When I visited your class it was early for me, and I was somewhat sleepy, and whenever I’m sleepy and it’s morning, I’m prone to sadness, particularly if I haven’t had my cup of coffee and taken an hour or so to scribble in my notebook. That’s what I like to do, everyday, before anything else. I wake, I drink one cup of coffee, and I write in a notebook. Pen and paper and an hour of holy silence, taken together they’re kind of like praying to me, though I don’t ask for anything and I don’t expect to be answered. Great passions very often rise out of the simplest sensations, and my love of notebooks probably springs from the sound the sharp nib of my pen makes as it scratches across the paper. I’m in love with that faint music. To me, a line of blue ink on a piece of paper is like a breath. In my notebooks, I write about small ordinary things so that they are seen clearly and, set to scale, appreciated as miracles; and I also take the very large and strange things in my life and make them ordinary. I try to find a place for everything, which is called perspective, including those mysteries that have no place, as well as those hard, confusing questions, like yours, that will go unanswered forever.

But when I had no answer for you, I left your school with a nagging feeling, a sense that you deserved better from me. So, as writers often do, I’ll return to the past and relive that moment now, returning, on paper, to that morning and the classroom and your good question, and I’ll answer you as directly as I can: the saddest day of my life was the day my little brother died. His name was Danny, and he was young when he died, and that always feels tragic and unnatural. But that isn’t what made me so sad. I just missed him. He had long black hair, wrote music and played the guitar, loved soccer, and would never stop stealing my books –which I secretly admired, because he read them! One small observation I would make about death is that very soon people stop mentioning the name of the dead person out loud. It’s as if one day the Eiffel Tower disappeared but no one in all of France mentioned it. It feels weird. A silence gathers inside every conversation and you can’t figure out why. It was strange to live in a world where no one would speak my brother’s name anymore. I missed Danny and there was nothing I could do to change history and bring him back. I felt powerless. I felt like I had no words, not even his name.

You had a very interesting and true intuition –and more than anything, I want you to know how interesting and true your feelings were—when you followed up your question by saying that you thought writers were sometimes sad people. Many people have suffered wounds, writers among them, but I would also offer this, that often we suffer and the wounds heal in ways that bring new strength.
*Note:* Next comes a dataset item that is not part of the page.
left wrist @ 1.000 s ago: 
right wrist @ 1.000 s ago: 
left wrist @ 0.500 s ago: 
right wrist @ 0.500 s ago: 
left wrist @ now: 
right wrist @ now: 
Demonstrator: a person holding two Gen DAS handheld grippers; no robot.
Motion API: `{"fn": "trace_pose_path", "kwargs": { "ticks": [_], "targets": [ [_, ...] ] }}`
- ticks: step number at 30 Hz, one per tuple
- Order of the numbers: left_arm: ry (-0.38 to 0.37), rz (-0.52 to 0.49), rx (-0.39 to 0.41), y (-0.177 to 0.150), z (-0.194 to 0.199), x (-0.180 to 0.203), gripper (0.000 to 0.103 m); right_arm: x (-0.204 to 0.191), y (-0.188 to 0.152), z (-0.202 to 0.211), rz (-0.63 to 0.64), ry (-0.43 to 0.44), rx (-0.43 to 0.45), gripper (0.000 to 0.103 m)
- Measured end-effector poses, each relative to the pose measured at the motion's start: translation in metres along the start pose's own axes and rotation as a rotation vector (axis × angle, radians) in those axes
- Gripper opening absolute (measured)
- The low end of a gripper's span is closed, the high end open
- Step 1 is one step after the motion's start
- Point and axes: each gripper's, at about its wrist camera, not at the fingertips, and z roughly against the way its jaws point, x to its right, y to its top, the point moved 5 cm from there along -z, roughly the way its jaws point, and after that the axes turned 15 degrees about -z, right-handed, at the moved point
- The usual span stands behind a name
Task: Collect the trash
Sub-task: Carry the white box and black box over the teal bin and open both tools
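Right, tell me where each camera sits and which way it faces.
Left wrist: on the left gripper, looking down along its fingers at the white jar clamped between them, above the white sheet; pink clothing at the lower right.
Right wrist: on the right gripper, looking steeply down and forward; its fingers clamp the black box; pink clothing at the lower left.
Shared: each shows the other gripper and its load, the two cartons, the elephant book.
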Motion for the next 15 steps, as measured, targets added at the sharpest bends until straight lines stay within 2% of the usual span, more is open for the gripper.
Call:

When Danny died, I couldn’t find answers to my questions or put to rest my sadness, and I started writing in notebooks, making my own answers. I wrote every day. I wrote in restaurants, in city parks, on buses, in my room at night. I never went anywhere without my notebook and soon came to feel naked if I left the house without a pen in my pocket. I still miss Danny, and I’m still sad, and I still write in notebooks, but now something extraordinary has built up around me, this life I live filled with words and people who love them as much as I do. It’s mysterious and beautiful. It brought me to Vincennes! All of it rising out of one word, my brother’s name, that suddenly disappeared ‐‐that is, until you asked your wonderful question, and gave me the opportunity, the second chance, to say his name out loud.

Thank you !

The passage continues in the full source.